2. “When it comes to service, such ministry is understood to occur not only within the church but also in the world. We need but two things to be faithful servants in this understanding of the priesthood of all believers. The first is vocation. All must be provided opportunities to discover their vocation, and then opportunities to develop that vocation. The second thing we need to know is the state of the world. We need to inform ourselves about the state of the world in order to be moved through the Spirit to use our vocation for the restoration and redemption of the world….Understanding faith in the context of the world allows us to use our faith to carry out our vocation. Faith lived within the context of the world determines the diversity of needs and the vocations that can be developed to address these needs by the ministries of the priesthood of all believers….The ministry of the clergy is given by Christ to the church as a gift so that the Word is preached and the sacraments are administered. Ordination is a public confirmation of that calling, and at ordination the person ordained does not receive special power but rather a commissioning” (Conde-Frazier, ‘Atando Cabos,’ 43-44).
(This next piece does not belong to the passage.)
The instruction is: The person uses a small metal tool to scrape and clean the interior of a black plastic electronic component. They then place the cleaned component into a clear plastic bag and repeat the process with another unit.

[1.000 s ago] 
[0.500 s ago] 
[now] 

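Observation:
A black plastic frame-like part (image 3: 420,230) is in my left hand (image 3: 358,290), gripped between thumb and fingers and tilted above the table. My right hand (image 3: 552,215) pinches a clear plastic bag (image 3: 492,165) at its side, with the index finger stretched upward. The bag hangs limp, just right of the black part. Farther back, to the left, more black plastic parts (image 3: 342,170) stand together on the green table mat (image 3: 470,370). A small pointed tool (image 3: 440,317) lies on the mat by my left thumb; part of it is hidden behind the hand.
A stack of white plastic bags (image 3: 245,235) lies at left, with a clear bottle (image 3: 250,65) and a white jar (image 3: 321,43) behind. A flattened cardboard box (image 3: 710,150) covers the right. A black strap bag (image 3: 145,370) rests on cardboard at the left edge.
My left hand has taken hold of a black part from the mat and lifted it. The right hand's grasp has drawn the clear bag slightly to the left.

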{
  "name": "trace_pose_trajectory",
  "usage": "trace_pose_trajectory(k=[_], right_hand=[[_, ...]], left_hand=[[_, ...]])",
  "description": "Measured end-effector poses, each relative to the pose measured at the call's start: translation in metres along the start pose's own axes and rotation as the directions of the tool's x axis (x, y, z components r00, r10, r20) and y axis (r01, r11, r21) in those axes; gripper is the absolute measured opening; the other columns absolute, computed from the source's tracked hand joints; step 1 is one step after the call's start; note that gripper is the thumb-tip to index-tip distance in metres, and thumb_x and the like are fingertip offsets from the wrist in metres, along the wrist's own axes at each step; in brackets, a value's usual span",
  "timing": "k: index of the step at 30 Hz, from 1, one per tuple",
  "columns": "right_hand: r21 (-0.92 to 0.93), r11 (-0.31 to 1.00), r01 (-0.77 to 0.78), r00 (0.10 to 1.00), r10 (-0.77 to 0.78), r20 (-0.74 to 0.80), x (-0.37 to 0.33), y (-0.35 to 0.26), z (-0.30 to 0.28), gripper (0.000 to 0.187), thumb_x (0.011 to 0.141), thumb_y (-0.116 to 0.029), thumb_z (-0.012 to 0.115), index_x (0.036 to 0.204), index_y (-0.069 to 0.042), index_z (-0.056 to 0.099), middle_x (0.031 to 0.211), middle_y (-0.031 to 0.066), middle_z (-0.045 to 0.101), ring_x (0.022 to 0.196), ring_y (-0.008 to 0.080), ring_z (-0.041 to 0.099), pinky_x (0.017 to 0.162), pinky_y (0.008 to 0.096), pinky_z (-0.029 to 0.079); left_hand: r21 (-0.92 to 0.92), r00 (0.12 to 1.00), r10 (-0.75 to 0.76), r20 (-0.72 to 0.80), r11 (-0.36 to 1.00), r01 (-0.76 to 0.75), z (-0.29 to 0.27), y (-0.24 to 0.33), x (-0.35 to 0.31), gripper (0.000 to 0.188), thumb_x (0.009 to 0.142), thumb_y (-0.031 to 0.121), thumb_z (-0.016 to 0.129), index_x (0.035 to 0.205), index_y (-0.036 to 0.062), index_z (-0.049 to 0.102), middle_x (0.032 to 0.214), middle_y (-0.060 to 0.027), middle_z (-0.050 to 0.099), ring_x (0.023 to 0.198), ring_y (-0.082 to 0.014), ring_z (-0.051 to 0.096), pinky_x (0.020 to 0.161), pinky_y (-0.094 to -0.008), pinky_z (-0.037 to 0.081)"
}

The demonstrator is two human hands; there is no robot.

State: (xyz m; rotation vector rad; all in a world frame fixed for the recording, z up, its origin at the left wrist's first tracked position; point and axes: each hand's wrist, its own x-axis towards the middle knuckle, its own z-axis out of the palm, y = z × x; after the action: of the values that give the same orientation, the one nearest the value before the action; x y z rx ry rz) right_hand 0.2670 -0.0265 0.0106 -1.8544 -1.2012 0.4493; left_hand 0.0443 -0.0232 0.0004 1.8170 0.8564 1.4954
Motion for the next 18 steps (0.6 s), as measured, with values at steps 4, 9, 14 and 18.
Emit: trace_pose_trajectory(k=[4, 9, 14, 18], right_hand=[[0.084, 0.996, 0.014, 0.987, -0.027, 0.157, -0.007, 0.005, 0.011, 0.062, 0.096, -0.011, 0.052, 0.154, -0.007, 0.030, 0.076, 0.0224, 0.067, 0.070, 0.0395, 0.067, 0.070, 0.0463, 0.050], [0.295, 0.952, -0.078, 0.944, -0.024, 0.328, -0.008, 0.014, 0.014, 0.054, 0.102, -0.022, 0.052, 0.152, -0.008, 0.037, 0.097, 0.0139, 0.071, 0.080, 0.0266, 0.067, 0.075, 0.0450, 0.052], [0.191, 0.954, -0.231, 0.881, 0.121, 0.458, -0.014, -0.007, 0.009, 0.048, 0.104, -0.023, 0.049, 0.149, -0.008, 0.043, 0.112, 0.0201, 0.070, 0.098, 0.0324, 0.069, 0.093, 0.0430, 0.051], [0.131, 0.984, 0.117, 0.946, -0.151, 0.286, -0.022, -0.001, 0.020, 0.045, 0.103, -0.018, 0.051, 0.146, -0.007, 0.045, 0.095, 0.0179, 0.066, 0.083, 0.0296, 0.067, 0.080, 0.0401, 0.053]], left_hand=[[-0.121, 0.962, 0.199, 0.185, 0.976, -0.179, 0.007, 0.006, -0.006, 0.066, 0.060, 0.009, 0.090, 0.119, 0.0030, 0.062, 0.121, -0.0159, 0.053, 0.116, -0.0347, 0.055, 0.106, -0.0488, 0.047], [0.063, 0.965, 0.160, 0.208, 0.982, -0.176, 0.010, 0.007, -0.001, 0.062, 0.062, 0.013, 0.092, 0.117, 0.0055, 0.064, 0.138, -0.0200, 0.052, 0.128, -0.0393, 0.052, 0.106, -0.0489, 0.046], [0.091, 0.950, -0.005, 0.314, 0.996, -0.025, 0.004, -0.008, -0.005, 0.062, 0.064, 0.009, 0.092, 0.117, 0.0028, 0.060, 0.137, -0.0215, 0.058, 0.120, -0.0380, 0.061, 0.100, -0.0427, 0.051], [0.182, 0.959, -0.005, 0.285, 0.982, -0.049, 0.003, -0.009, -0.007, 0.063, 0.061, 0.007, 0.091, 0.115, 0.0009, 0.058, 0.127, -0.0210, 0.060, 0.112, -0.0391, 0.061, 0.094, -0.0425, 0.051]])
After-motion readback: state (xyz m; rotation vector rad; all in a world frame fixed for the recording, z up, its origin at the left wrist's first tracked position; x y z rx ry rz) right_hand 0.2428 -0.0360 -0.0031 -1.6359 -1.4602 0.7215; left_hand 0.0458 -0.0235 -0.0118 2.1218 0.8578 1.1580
3. “Knowledge can only exist and be generated in and from a contextual reality. Such an understanding of theology steers us away from theology as sana doctrina (sound doctrine)-a set of universal formulations that cannot be changed and that comes from outside of ourselves to define us, regardless of our present situation and culture. This also changes the epistemology, pedagogy, and curriculum because it steers us away from a taught transmissive theology and from being inactive recipients of that transmission. Instead, it situates us as agents who are actively engaged in a collaborative construction of knowledge” (Conde-Frazier, ‘Atando Cabos,’ 51).
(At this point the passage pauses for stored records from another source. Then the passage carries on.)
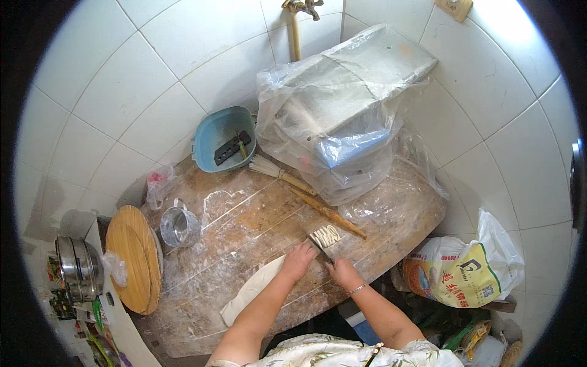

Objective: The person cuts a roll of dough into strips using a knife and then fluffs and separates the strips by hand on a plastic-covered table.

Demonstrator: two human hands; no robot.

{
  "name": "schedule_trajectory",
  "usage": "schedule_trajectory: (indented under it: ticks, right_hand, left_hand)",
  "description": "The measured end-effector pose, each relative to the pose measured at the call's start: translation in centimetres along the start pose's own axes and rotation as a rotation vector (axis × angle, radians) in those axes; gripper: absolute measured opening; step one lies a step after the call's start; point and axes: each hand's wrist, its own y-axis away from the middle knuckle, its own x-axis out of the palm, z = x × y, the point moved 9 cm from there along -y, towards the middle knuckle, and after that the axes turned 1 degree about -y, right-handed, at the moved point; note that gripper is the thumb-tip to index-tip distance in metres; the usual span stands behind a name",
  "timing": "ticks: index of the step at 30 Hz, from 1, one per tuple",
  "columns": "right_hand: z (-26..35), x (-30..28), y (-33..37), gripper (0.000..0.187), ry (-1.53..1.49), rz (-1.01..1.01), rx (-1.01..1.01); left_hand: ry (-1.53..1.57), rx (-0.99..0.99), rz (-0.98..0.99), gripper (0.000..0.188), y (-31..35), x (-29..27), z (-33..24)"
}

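Note:
A long flat strip of pale dough (254,289) lies on the floury wooden board (244,226), running toward the middle. My left hand (299,260) rests on its far end, fingers curled down against the dough. In my right hand (345,274) is a knife (319,248), its dark blade standing just to the right of my left fingertips. Beyond the blade, several narrow cut dough strips (324,237) sit side by side. My right fingers are wrapped round the knife's handle, which is mostly hidden. A tapered wooden rolling pin (330,213) lies just past the strips.
A brush (281,174) and a blue basin (214,131) stand at the back, beside a plastic-covered metal machine (342,104). A metal cup (180,226), round wooden boards (131,260) and a steel pot (79,269) are at left. A flour bag (458,272) stands at right.

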Motion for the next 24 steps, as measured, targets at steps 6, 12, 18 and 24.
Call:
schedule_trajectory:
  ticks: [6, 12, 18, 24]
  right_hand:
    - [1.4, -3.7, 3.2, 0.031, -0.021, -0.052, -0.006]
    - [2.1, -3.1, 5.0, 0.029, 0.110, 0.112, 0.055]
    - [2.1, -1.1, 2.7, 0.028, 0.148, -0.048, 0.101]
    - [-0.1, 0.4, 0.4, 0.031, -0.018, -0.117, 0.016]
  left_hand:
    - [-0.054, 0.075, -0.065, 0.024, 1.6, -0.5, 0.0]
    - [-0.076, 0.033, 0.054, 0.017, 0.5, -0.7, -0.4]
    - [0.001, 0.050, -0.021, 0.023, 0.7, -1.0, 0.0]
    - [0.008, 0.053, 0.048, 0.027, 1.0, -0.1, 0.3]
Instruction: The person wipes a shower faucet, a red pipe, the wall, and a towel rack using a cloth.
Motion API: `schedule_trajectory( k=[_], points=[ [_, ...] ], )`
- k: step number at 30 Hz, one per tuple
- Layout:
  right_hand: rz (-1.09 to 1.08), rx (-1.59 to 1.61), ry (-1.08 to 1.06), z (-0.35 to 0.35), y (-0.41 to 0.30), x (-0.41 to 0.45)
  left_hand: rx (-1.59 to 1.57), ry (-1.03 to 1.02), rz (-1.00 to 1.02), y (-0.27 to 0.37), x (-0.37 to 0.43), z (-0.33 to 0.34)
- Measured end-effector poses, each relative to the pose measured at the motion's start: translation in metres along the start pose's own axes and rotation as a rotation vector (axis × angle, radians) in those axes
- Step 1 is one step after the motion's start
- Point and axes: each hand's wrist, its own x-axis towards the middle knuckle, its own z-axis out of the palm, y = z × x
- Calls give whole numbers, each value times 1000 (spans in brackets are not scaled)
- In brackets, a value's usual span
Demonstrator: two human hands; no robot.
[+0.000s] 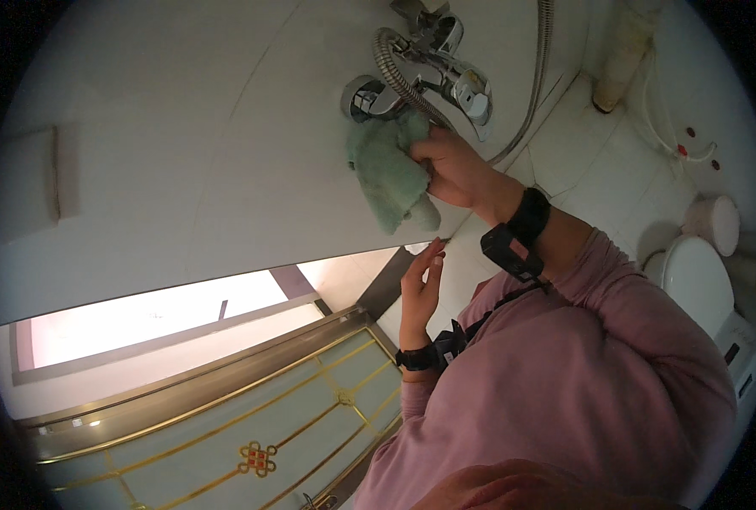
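Note:
My right hand (457,167) grips a green fluffy cloth (387,175), bunched up with its lower end hanging loose. The cloth's upper edge touches or lies just beside the round chrome wall flange (360,99) of a shower mixer tap (445,70). A flexible metal shower hose (395,73) loops in front of the tap, close to my right fingers. Lower down, my left hand (421,290) is raised with nothing in it, its thumb apart from the fingers. Part of the flange and my right fingertips are hidden by the cloth and hose.
The pale wall (225,140) carries a box-like white fitting (27,185) at left. A glazed door (212,440) with gold trim stands open-sided below a bright doorway (161,319). At right are a white toilet (696,280), a pinkish bin (712,223), a pipe (623,70) and tiled floor (582,153).

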Motion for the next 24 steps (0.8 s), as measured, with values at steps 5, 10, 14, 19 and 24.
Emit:
schedule_trajectory(
  k=[5, 10, 14, 19, 24],
  points=[
    [17, -92, 389, 30, 9, 2, 70, 10, -41, 2, -2, -6],
    [-32, 113, 535, 28, 4, -4, 17, 17, -56, 1, -2, -2],
    [-161, 238, 249, 13, 6, -5, 40, 14, -53, 2, -3, 1],
    [-36, 460, 136, 9, -3, -9, 30, 29, -66, 2, -5, 1],
    [-50, 310, -88, -16, 6, 5, 72, 29, -57, -4, -12, 0]
  ],
)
4. “Curriculum is not only books or lectures; it also includes the persons involved in the teaching/learning engagement and the content of their lives and realities….Theological education brings us to the work of reconciliation of human bonding and of connecting with creation….The politics, economics, suffering, structures of new identity formation, and strategies of survival and justice of such immigration and diasporic living must be included if resilience is to open a door to the doing of a theology of hope and thriving that informs an ecclesiology and missiology for the Latin@ community of the diaspora” (Conde-Frazier, ‘Atando Cabos,’ 61).
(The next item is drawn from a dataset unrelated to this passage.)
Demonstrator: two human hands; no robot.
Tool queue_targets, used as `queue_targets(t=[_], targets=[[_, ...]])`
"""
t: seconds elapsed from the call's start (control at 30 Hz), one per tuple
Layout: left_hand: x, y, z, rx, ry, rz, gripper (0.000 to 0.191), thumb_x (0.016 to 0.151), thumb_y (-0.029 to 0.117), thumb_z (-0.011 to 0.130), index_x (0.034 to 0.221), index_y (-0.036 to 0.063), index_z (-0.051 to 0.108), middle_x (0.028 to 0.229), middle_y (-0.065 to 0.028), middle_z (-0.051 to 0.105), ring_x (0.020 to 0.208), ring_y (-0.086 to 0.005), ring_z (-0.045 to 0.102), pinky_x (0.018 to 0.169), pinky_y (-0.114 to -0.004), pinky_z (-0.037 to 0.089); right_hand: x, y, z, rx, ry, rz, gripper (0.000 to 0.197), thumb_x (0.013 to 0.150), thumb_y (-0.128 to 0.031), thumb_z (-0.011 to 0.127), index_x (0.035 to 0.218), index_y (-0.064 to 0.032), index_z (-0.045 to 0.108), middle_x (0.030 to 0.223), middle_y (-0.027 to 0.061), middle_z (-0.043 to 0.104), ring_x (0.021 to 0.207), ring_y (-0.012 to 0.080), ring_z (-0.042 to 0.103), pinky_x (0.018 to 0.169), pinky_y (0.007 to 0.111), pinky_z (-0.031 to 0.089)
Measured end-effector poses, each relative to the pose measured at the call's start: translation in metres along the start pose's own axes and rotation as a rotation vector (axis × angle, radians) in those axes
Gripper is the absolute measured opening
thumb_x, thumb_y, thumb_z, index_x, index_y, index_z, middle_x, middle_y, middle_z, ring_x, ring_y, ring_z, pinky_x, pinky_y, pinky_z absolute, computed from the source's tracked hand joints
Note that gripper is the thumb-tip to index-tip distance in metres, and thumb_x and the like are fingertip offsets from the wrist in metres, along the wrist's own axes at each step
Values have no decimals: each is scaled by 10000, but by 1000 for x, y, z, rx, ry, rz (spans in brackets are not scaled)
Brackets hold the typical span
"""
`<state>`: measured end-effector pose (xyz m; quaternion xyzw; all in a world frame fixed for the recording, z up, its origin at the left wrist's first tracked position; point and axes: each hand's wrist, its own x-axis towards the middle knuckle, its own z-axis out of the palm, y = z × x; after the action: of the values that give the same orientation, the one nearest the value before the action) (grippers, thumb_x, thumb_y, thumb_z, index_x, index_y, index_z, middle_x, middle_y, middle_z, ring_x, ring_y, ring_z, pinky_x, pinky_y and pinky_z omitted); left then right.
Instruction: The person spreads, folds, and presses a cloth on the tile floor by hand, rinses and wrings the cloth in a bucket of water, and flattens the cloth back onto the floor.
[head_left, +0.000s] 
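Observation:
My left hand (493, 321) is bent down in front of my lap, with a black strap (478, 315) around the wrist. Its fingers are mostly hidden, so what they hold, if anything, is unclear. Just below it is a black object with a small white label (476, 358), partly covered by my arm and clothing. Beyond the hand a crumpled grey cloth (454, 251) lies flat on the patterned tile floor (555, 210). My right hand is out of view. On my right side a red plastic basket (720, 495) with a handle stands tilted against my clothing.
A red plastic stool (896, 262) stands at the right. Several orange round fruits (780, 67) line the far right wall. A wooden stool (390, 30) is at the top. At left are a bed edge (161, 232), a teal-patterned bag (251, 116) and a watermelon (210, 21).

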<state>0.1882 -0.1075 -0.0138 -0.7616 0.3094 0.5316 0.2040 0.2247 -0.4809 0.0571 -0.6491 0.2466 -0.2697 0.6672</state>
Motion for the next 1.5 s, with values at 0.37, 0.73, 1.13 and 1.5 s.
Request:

5. “Interdisciplinarity and the arts [must] become a part of the curriculum and pedagogy” (Conde-Frazier, ‘Atando Cabos,’ 70).

6. “If we are intentional about using [new] media and we balance them pedagogically, they provide ways of engaging multiple intelligences….All [new] media invites educators to rethink their content and more intentionally insert different types of questions along the spectrum of Bloom’s taxonomy to develop critical thinking for our students during a semester….In virtual education, an action-reflection-action model can guide our resources and modules….The tasks of the church-fellowship, social action, proclamation, teaching social justice, reconceiving economic arrangements, and liturgy-all need to be reevaluated and redefined for [virtual education]” (Conde-Frazier, ‘Atando Cabos,’ 75-77).

7. “Let’s go beyond the traditional forms of education…provide classes in English or Spanish…provide health education…share information with the community about knowing our rights as immigrant person, or about financial literacy…offer GED classes…offer parenting classes…foster entrepreneurial and financial literacy skills….Theological education that is guided by a vision of mission integral will reach to every sphere of life” (Conde-Frazier, ‘Atando Cabos,’ 97).

8. “Whether in or beyond congregations, whether singular or blended, vocations today place great demands on people. Young people seem to recognize this, and they are especially interested in developing their spirituality as they go about the work of changing the world as an expression of their passions. Theological education for these times must attend not just to skills but also to the cultivation of deep and durable spirituality” (Conde-Frazier, ‘Atando Cabos,’ 123).